Библейский, сакральный «подтекст» просвечивает, оказывается, во всех — даже самых «светских» по теме — вещах Булгакова. Мы видим, как это происходит во всех срезах его художественной структуры — от смыслового («христологические» мотивы есть везде — от «Последних дней» до «Театрального романа» и от «Бега» до «Кабалы святош»; все любимые булгаковские персонажи — пророки; каждое сочинение Булгакова повествует о «последних днях» — крестной гибели на Голгофе) до лексического, фонетического (Пончик из «Адама и Евы» — это сниженное «Понтий», Вестовой в «Беге» — «ангел» и т. д).
Тут возникает вопрос: был ли Булгаков мистическим писателем? Каковы были вероисповедные основы его творчества? На этот вопрос Мирон Петровский отвечает решительно и в то же время корректно. «Бог метафизики очень мало занимает Булгакова, но его чрезвычайно заботит Бог этики». Булгаковские представления о Боге «внецерковны» — и близки к основам протестантской этики. «Киев… приучал Булгакова к концентрированным источникам… протестантской идеологии — этой „естественной“ формы религиозности становящегося буржуазного города».
Еще один неожиданный источник «христологических мотивов» — евангельский пласт работ Н. Ге, выпускника той же Первой гимназии, что и Булгаков. Известен отклик Л. Толстого на картину Ге «Распятие» — и на образе булгаковского Мастера, полагает Петровский, лежит отсвет толстовской фразы.
«В коробочке киевской сцены». Обращение к киевским контекстам Булгакова предоставляет автору замечательно плодотворную возможность проверить его давнюю и любимую мысль.
О чем бы ни писал в своих сочинениях Мирон Петровский — о «Двенадцати» Блока («У истоков „Двенадцати“»), о литературной сказке («Книги нашего детства»), об игровом начале в стихах Хармса («Возвращение Даниила Хармса»), о русском романсе («Книга о русском романсе») или о чеховской тарарабумбии, — он всегда очерчивает и собственное исследовательское поле, которое, может быть, вернее всего определить словосочетанием «типология городской культуры» (и здесь он последователь не только Пиксанова, но и Проппа). А на этой территории главный предмет его заботы — понять, как низовые жанры культуры питают ее вершинные достижения; и одну из главных линий книги «Мастер и Город» можно обозначить как «творчество Булгакова и массовые жанры».
Петровский продолжает мысль Тынянова — о том, что литература оплодотворяется низовыми жанрами.

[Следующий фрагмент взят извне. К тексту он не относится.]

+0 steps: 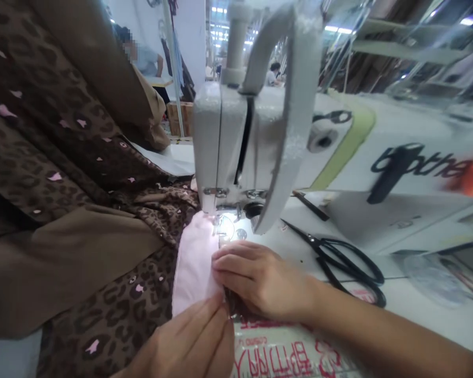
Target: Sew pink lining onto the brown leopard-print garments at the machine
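A pale pink fabric piece (pixel 193 268) lies under the lit needle area of a white sewing machine (pixel 276 136). My right hand (pixel 260 278) is closed on its right edge just in front of the presser foot, fingertips pressed together. Nearer to me, my left hand (pixel 197 338) pinches the lower end of the same piece, its fingertips close to the right hand's. Brown leopard-print fabric (pixel 114 299) with pink spots spreads beside the pink piece, on the left. My fingers hide part of the pink edge.
Black scissors (pixel 339 262) lie on the machine bed to the right, with a dark slim tool (pixel 311 206) behind them. Plain brown cloth (pixel 71 257) is heaped at the left. A clear plastic item (pixel 433 278) sits far right. Other people (pixel 144 58) are in the background.
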A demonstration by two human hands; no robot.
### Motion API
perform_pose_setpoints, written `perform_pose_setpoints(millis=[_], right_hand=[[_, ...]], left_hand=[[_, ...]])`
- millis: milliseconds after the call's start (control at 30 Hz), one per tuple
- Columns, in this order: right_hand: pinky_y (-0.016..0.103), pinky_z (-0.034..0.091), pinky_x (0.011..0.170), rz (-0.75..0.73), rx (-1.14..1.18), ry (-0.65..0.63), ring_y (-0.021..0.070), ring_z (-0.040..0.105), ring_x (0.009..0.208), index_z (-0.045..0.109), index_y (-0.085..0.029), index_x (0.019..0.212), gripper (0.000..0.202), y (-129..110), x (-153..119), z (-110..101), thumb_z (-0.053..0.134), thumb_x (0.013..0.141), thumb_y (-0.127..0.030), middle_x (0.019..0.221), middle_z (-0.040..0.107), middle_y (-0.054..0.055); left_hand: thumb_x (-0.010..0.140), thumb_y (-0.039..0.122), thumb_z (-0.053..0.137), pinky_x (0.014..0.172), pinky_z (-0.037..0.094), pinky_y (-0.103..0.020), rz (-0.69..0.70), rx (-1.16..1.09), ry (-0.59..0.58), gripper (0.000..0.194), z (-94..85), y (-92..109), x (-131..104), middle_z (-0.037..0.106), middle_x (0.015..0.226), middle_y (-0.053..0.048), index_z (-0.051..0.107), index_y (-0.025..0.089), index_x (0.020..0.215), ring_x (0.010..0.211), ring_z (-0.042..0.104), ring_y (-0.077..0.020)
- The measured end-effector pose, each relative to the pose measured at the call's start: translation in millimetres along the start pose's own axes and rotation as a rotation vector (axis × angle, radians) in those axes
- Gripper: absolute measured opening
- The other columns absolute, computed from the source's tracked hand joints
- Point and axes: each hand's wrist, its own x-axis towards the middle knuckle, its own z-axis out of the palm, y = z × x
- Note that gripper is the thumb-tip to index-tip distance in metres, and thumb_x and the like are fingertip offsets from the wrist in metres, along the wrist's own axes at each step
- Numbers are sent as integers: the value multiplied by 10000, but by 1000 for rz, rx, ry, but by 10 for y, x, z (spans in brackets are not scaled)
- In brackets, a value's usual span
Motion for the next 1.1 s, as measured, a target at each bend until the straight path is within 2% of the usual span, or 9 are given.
perform_pose_setpoints(millis=[67,167,300,467,567,700,900,1000,1100], right_hand=[[349,504,921,17,-40,24,211,581,1002,654,-80,913,263,18,6,0,403,953,-149,958,674,103],[351,490,947,55,-97,-13,217,576,1015,648,-68,966,262,46,16,6,397,951,-146,992,669,111],[340,460,991,46,-137,-6,224,568,1032,643,-41,1004,270,64,16,22,395,939,-127,1038,653,124],[330,482,964,54,-136,33,214,581,999,662,-54,984,307,72,4,43,365,938,-117,997,657,112],[332,492,956,44,-138,52,214,588,985,665,-43,985,317,77,5,42,359,934,-109,978,659,112],[339,490,962,49,-119,63,228,586,1006,665,-27,991,296,85,4,39,388,924,-108,1002,660,124],[346,499,944,28,-52,62,210,575,1012,660,-55,962,302,61,-22,29,365,947,-120,979,666,115],[353,518,893,-26,13,22,207,578,979,663,-80,875,302,40,-29,14,378,952,-144,908,664,96],[356,521,871,18,-14,5,209,569,980,654,-78,892,280,34,-14,-1,391,955,-150,915,660,93]], left_hand=[[940,88,348,926,518,-244,-26,53,42,293,55,-3,13,710,936,-48,639,123,952,936,657,-143],[929,61,346,918,508,-250,-49,44,60,308,95,-44,48,713,935,-44,648,125,931,922,650,-145],[941,61,340,902,514,-285,14,-42,-18,316,4,-154,93,708,960,-74,653,103,928,968,635,-178],[956,49,319,1013,443,-234,83,-202,-161,354,-196,-324,90,695,1015,-56,669,105,966,1053,595,-133],[952,51,344,1039,421,-239,68,-211,-143,324,-213,-342,68,693,1006,-62,665,92,978,1072,588,-136],[934,32,337,1071,391,-237,47,-268,-116,328,-144,-267,50,682,1056,-69,640,68,1053,1121,565,-136],[920,37,354,984,485,-301,53,-155,-113,311,-109,-160,59,707,995,-73,648,82,1012,1034,623,-186],[923,23,333,916,533,-309,141,-134,-132,332,-130,-242,106,718,978,-69,651,87,991,965,656,-191],[923,35,360,881,557,-300,226,-177,-102,305,-116,-391,151,723,947,-73,661,74,955,897,671,-181]])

Надо сказать (такое мнение, во всяком случае, складывается в ходе чтения книги), что Булгаков оказался писателем не просто открытым для такой интерпретации, а как будто специально позаботившимся о своем будущем исследователе, который решил бы задаться этим вопросом.
Сочинения Булгакова наполнены «чужими голосами», и это голоса не только знаменитых солистов, но и хора анонимов (так, в «Мастере и Маргарите» слышен не только «известный драматический талант артист Куролесов», но и хор служащих городского филиала Зрелищной комиссии, «оглашающих переулок популярной песней»).
Оперетта, вертеп (украинский кукольный театр), эстрада, массовая песня и массовая литература (говоря булгаковским словом — МАССОЛИТ) — вот перечень (далеко не полный) тех «низовых» жанров, которые были источниками творчества вершинного мастера. Эти источники, «как правило, принадлежат демократической, массовой и даже кичевой литературе», настаивает автор.
Здесь Петровский предстает и как наследник Чуковского, которого он считает первооткрывателем явления «массовой культуры» и «кича»: «„Кич“ сложился и был открыт как раз тогда, когда эпоха фольклора шла к своему естественному завершению. Для демократических масс „кич“ стал заменителем фольклора в бесфольклорную эпоху, а для высокого искусства — от Блока и далее — „источником“, каким прежде был фольклор…» «В массовой культуре он (Чуковский. — О. К.) открыл такие фольклорно-мифологические средства воздействия (суггестии), которые могут быть использованы для создания высоких художественных ценностей» («Книги нашего детства»).